Sei que já ouviram isso, mas não tem como não falar deste tema. Isso exigirá formas de pagamento ainda mais simplificadas e seguras para permitir que mais consumidores se rendam à conveniência e facilidade do comércio eletrônico e evitar que abandonem o carrinho no meio das compras virtuais. É preciso buscar e disseminar soluções para facilitar o processo de pagamento no comércio eletrônico e consequentemente ajudar a incrementar o faturamento dos estabelecimentos comerciais com segurança. Esse ano, veremos também mais lojas virtuais oferecendo a possibilidade de pagamento por débito, o que irá incluir milhares de pessoas que só utilizam essa forma de pagamento em suas carteiras de clientes.

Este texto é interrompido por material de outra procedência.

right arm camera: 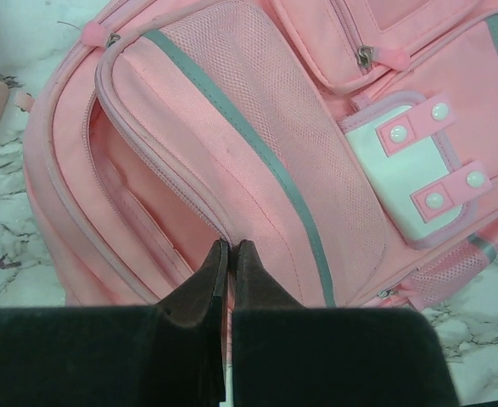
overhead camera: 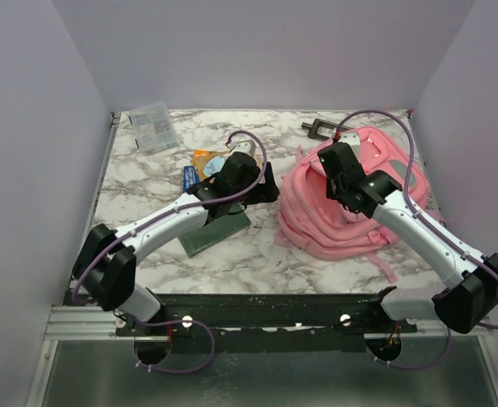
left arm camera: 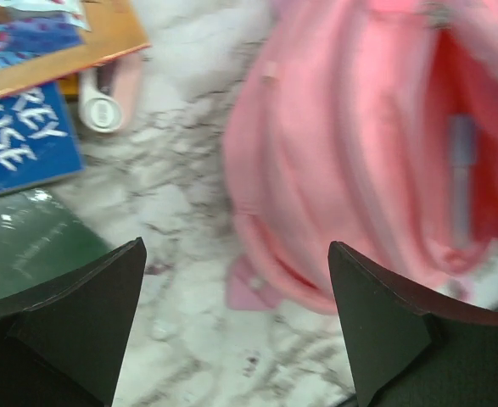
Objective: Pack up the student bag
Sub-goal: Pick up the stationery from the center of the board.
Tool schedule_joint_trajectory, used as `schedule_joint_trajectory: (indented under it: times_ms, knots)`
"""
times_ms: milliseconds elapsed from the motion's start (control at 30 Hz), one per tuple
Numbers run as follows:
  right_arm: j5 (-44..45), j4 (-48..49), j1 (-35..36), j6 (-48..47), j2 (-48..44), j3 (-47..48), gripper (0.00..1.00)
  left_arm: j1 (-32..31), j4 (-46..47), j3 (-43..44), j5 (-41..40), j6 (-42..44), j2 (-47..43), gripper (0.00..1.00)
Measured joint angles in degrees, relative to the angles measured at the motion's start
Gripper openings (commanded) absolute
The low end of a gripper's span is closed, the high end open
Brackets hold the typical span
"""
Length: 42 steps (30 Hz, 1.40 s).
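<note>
1. The student bag [overhead camera: 316, 216] lies on the worktop's [overhead camera: 232, 263] right side, its mouth towards the left arm;
2. The right pincer [right arm camera: 230, 246] is pressed together at the zip edge, probably to hold that mouth open; whether it pinches fabric I cannot tell;
3. The left pincer [left arm camera: 236, 254] is spread and empty, between the blue book [left arm camera: 24, 144] and the bag.
</note>
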Motion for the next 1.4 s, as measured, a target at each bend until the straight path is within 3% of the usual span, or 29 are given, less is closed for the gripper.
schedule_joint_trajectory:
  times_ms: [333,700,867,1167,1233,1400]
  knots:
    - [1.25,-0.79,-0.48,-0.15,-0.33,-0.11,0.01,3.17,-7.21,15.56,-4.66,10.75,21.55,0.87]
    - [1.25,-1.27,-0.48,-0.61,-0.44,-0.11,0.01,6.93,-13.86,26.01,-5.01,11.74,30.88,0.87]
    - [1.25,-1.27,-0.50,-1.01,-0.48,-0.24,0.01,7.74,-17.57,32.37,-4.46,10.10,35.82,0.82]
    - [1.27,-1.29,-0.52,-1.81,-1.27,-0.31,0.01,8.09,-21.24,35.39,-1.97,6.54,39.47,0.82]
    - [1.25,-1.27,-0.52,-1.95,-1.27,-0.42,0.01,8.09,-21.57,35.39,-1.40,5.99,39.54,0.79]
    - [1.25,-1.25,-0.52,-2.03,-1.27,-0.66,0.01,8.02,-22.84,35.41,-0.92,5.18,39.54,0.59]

  1. Programas de fidelidade

Os programas de fidelidade ganharão ainda mais atenção em 2017. A fidelização de consumidores é uma das prioridades das empresas, sejam estabelecimentos comerciais, bancos ou companhias aéreas. Nosso desafio, como indústria, é oferecer serviços para que esses programas desenvolvam soluções ainda mais simples, flexíveis, de fácil implementação e gestão, e que permitam a interação com o consumidor em tempo real.

O mundo está tão dinâmico que, provavelmente, novas tendências sejam colocadas nessa lista ao longo do ano. Mas, nesse momento, se fosse para resumir, diria que a expressão chave que está atrelada a todos os cinco pontos listados é a “Human Centered Design”. Cada vez mais, as inovações serão desenhadas para solucionar a dor do consumidor de nossos clientes, ou seja, os emissores de cartão e comércios. Esse produto ou serviço será construído a quatro, seis, oito, quantas mãos forem necessárias, com pessoas de diferentes funções e diferentes hierarquias. Se não der certo, a indústria como um todo aprenderá rapidamente com os erros e partirá para a próxima tentativa, sem insistir no erro, e com custos menores. O importante é estar atento e preparado. Se o mundo está em transição, sejamos, então, o agente protagonista dessa mudança.